__PROBLEM DETAILS__
Search the listing below for "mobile". Copy each matching line.

__WORKING DATA__

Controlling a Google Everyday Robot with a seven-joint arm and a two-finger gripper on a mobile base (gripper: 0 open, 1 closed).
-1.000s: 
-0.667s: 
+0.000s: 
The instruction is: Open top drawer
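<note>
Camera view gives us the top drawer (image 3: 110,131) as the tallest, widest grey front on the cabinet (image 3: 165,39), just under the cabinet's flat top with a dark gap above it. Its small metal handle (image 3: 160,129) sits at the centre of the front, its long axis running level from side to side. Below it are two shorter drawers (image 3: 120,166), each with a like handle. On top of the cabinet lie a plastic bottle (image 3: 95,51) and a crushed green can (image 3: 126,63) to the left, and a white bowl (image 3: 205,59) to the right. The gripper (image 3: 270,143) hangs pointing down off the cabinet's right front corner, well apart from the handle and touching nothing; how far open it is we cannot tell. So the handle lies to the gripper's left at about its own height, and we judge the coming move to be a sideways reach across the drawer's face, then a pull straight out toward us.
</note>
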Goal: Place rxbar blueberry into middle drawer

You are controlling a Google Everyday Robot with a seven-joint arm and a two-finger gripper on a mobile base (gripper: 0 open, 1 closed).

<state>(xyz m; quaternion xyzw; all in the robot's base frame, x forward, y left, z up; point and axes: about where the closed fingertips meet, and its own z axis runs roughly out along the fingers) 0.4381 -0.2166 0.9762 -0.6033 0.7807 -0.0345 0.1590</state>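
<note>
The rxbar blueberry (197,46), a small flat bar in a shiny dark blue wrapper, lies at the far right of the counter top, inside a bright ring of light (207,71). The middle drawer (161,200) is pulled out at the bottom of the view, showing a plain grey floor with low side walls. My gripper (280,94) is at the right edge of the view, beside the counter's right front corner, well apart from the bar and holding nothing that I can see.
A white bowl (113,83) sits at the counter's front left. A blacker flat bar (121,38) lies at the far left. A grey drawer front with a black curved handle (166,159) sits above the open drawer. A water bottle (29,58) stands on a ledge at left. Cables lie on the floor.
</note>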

__COMPLETED EXERCISE__
Controlling a Google Everyday Robot with a seven-joint arm and a two-finger gripper on a mobile base (gripper: 0 open, 1 closed).
You are controlling a Google Everyday Robot with a seven-joint arm and a two-finger gripper on a mobile base (gripper: 0 open, 1 closed).

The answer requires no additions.